◆ Exercise details ◆
From the listing below, pull out all lines with "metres" in them.

◆ Given information ◆

::::

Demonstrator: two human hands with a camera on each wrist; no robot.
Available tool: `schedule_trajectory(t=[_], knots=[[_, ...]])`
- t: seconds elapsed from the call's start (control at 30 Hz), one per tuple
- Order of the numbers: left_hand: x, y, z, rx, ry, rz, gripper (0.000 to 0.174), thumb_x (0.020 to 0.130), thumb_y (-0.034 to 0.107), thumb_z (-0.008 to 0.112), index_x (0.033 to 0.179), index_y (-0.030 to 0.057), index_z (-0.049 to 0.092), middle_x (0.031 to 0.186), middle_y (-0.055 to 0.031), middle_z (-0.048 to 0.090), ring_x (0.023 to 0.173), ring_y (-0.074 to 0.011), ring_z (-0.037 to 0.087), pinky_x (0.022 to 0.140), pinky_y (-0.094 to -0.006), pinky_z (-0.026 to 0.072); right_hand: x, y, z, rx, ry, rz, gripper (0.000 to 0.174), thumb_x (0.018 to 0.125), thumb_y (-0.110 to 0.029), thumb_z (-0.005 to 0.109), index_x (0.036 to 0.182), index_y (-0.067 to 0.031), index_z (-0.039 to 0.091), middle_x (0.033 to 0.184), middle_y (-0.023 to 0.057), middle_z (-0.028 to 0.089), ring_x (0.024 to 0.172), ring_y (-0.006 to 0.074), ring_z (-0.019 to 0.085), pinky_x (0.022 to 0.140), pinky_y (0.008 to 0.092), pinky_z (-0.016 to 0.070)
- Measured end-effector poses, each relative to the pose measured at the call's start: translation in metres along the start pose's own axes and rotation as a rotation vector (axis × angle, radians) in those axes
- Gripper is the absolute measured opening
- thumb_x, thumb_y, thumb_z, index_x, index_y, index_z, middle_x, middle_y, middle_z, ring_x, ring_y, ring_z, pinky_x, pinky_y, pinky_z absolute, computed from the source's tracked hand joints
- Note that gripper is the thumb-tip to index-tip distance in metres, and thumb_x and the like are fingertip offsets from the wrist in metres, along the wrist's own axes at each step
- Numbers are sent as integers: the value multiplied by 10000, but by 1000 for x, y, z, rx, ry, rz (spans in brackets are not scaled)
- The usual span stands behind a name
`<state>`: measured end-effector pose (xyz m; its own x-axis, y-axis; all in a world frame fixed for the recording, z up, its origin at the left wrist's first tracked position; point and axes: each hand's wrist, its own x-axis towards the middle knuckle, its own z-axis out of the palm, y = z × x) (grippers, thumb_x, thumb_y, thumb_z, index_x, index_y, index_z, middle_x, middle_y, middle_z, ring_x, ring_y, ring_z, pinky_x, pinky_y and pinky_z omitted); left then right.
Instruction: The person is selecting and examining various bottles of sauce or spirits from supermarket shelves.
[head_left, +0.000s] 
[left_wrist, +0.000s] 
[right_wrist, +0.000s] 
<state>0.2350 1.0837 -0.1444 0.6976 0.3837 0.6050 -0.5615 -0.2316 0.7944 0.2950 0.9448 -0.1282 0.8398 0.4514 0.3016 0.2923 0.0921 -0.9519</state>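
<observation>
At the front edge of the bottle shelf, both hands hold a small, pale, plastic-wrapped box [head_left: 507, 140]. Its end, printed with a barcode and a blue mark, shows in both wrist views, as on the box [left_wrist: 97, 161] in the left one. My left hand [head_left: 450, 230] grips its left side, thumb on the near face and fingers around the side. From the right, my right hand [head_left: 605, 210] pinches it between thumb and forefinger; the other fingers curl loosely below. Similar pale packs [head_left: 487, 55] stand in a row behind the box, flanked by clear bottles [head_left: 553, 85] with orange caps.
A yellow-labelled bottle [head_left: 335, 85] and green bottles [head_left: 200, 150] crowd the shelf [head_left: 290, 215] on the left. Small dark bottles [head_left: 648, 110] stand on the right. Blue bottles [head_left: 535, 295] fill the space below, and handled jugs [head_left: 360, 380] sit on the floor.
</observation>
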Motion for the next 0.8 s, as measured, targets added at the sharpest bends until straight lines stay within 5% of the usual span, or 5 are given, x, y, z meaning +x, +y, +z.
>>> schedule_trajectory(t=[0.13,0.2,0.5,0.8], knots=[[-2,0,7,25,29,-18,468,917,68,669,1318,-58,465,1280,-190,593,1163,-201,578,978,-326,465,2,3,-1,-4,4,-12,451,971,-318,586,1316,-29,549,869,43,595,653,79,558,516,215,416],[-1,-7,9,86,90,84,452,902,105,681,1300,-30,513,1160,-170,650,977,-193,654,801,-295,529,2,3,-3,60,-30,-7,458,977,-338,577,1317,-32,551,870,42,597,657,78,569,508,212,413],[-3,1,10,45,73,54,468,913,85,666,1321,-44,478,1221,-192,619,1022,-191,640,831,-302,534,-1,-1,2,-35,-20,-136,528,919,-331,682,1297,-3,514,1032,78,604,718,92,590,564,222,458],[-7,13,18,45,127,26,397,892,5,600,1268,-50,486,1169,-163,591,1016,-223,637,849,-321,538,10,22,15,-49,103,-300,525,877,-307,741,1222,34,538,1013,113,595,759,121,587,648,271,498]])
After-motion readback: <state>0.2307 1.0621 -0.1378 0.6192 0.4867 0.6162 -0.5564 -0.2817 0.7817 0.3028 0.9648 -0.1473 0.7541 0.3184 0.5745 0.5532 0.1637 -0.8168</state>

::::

◆ Output for this exercise ◆
- Measured end-effector poses, each relative to the pose measured at the call's start: translation in metres along the start pose's own axes and rotation as a rotation vector (axis × angle, radians) in those axes
- Note that gripper is the thumb-tip to index-tip distance in metres, and thumb_x and the like are fingertip offsets from the wrist in metres, along the wrist's own axes at each step

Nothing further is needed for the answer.